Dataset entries
+++

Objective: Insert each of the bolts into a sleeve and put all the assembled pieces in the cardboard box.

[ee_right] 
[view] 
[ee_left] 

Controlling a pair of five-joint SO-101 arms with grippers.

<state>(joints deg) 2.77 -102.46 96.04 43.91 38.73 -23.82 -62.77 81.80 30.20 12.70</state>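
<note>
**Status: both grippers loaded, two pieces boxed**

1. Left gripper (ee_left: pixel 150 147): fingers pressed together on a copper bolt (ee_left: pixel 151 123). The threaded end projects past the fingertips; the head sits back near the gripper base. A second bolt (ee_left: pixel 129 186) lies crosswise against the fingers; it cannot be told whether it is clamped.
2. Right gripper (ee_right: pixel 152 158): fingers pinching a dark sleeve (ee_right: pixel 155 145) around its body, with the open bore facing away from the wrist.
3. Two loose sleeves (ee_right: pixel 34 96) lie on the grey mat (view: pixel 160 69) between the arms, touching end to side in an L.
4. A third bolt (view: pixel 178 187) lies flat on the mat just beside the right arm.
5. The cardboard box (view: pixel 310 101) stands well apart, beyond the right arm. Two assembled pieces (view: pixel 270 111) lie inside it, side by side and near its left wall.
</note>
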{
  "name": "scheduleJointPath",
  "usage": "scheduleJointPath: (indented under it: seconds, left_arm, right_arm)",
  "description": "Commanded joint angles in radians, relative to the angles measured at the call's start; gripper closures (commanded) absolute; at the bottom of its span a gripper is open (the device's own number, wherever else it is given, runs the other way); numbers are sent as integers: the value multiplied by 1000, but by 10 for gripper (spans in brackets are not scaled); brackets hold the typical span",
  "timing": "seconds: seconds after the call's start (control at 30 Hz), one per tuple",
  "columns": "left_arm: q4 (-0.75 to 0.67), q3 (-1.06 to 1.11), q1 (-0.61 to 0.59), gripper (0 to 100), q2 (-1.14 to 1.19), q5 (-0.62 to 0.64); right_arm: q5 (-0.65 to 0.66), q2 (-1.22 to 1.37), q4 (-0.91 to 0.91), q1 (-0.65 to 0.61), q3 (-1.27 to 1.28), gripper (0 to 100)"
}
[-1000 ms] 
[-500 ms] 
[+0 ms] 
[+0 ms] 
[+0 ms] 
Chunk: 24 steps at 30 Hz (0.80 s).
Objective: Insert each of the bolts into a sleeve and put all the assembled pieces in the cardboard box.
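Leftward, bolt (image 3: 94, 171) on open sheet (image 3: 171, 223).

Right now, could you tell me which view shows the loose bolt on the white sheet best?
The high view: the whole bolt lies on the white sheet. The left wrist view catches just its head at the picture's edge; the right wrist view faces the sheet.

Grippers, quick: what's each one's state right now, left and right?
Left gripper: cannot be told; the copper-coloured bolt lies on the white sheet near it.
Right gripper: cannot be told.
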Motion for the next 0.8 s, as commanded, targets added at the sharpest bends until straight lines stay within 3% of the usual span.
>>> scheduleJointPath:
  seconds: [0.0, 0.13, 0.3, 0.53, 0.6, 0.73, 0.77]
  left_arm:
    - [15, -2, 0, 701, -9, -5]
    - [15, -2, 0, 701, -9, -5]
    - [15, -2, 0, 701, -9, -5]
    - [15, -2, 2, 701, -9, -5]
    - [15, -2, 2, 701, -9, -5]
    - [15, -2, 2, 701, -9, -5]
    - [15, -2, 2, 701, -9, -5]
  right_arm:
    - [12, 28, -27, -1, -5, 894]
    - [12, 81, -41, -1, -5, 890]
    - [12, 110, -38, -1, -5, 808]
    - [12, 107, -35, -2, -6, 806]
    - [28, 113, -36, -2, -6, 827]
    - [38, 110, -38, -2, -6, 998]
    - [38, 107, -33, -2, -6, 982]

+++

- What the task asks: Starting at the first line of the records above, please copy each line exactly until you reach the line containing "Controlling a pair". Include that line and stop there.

- Output for this exercise:
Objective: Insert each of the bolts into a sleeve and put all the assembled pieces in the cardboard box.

[ee_right] 
[view] 
[ee_left] 

Controlling a pair of five-joint SO-101 arms with grippers.

There is nothing further to the answer.